■ WORK REQUIRED ■
Please give the count of lines in the listing underneath that hold "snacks", leaving out everything else.

■ SOURCE DATA ■
++++

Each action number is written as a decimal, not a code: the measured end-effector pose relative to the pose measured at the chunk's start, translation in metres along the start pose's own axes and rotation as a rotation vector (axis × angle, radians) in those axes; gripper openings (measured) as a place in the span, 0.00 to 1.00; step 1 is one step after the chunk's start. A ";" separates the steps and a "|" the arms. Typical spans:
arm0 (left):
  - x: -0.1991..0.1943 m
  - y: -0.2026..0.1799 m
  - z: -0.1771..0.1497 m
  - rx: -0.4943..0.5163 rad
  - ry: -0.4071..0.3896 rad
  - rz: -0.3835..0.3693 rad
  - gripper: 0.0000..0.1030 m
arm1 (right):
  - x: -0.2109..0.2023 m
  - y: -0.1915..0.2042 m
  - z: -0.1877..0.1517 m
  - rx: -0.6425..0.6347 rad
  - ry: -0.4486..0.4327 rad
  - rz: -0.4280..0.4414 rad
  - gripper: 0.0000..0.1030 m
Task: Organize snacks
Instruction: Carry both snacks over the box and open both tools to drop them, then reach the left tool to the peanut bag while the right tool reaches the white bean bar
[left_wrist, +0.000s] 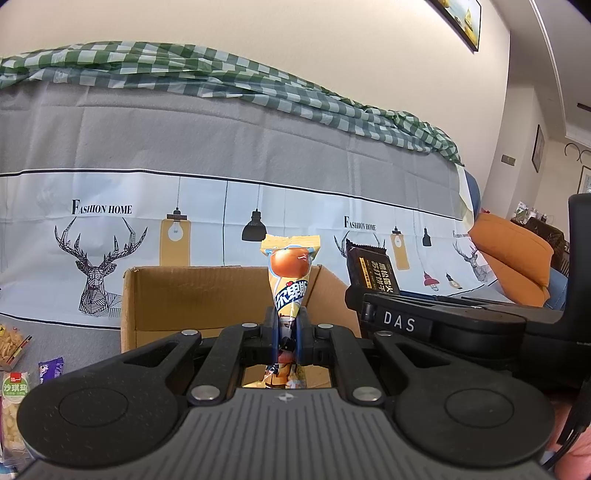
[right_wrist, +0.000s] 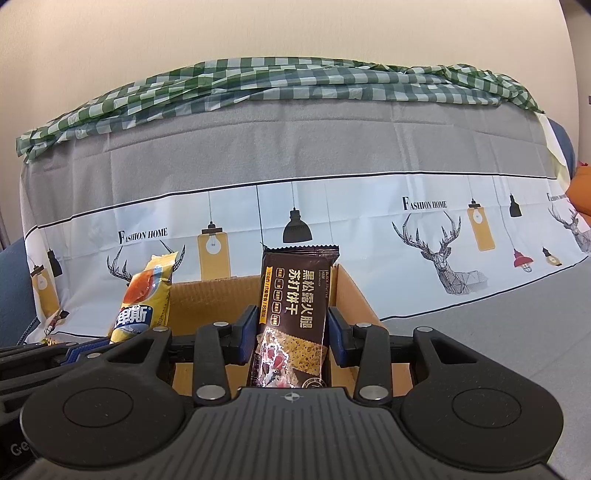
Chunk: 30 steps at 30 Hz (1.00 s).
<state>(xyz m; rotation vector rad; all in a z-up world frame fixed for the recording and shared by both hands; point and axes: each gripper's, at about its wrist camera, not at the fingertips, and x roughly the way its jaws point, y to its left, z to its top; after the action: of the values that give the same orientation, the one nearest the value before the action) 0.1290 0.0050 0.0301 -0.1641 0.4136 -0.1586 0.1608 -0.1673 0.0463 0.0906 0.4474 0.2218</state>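
Note:
My left gripper (left_wrist: 286, 325) is shut on a yellow snack packet (left_wrist: 291, 273) that stands upright between its pads, above the open cardboard box (left_wrist: 177, 295). My right gripper (right_wrist: 291, 328) is shut on a dark brown cracker packet (right_wrist: 295, 295), held upright over the same cardboard box (right_wrist: 207, 299). In the left wrist view the cracker packet (left_wrist: 371, 267) and the right gripper's body show at the right. In the right wrist view the yellow packet (right_wrist: 146, 302) shows at the left. The two grippers hang side by side over the box.
The box stands on a grey cloth (right_wrist: 517, 332) that runs up a sofa back with deer and lamp prints. Several loose snack packs (left_wrist: 14, 387) lie at the left. A green checked cloth (left_wrist: 221, 74) tops the sofa. An orange cushion (left_wrist: 513, 254) sits at the right.

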 end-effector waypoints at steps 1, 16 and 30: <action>0.000 0.000 0.000 0.000 0.001 -0.003 0.08 | 0.000 0.000 0.000 0.001 0.000 0.000 0.40; -0.006 0.015 0.004 -0.027 0.002 0.012 0.21 | -0.002 0.012 0.004 0.014 -0.022 -0.028 0.60; -0.041 0.088 0.018 -0.189 -0.013 0.152 0.20 | -0.008 0.075 0.006 0.014 -0.048 0.111 0.45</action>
<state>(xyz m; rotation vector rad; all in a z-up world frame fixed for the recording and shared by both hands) 0.1102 0.1006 0.0451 -0.3180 0.4264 0.0313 0.1420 -0.0965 0.0650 0.1347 0.3970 0.3248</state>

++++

■ EXERCISE ANSWER ■
2